Game Theory: Why the System Does Not Learn
The mechanism. The decoupling is a Nash equilibrium: under a sovereign guarantee, no actor’s payoff improves by arresting disbursement to a failing project, so the flow persists regardless of the documented outcome record.
| # | Paper | Scope | Headline | Status |
|---|---|---|---|---|
| 11 | Zero Club — Transport | Africa | 0% Satisfactory | Published |
| 12 | Zero Club — Education | Africa | 0% Satisfactory | Published |
| 13 | Zero Club — Cross-Sector Synthesis | Africa | 0% Satisfactory | Published |
| 14 | Quality at Entry in IDA | 2,141 projects | 5.4% when design & M&E weak | Published |
| 15 | Disbursement Disconnect (this paper) | 2,576 projects, $158bn | 65.8% disbursed to non-S+ | This paper |
The decoupling exhibit (six outcome bands).

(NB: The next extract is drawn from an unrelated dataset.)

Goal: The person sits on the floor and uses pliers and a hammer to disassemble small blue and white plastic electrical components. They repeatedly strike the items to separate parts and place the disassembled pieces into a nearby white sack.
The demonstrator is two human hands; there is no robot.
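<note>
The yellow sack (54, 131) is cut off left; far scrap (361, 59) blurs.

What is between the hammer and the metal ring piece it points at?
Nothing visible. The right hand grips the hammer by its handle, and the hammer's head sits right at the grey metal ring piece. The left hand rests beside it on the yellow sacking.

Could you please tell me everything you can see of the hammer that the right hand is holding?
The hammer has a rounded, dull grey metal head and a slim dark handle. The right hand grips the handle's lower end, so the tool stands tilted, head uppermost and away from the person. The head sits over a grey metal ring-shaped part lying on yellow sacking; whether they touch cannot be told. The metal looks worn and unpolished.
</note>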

ERR-coverage collapse by decade. The sovereign-guarantee mechanism. DRC, Nigeria and Ethiopia project case files. Fragility test, MTI/DPF, time and size gradients, Bank-versus-borrower lockstep, and the full methodological note.
IDA controls two things absolutely: whether it measures the value of a project before committing the money, and whether it keeps disbursing once its own supervision says the project is failing. On the first, it has stopped measuring — ERR coverage has fallen from 71% of Africa projects to zero. On the second, it does not stop — a project rated Unsatisfactory disburses 97.5% of its commitment, against 99.3% for one rated Satisfactory, and $104 billion of the $158 billion disbursed went to operations that did not achieve a satisfactory outcome.
The cause is structural, not a matter of effort or environment. Under a sovereign guarantee the credit is serviced whether or not the project works, so no party in the chain absorbs a loss from funding a failing operation, and the internal incentive rewards moving money over delivering results. The reform is to re-couple the financial system to the results system: restore the appraisal diagnostic at the front end, make the disbursement-outcome gap a governed Board metric, and stop disbursing on autopilot through consecutive Unsatisfactory supervision. The Bank has not merely become disconnected from results. It has become disconnected from appraisal itself. The evidence is in. The choice is institutional.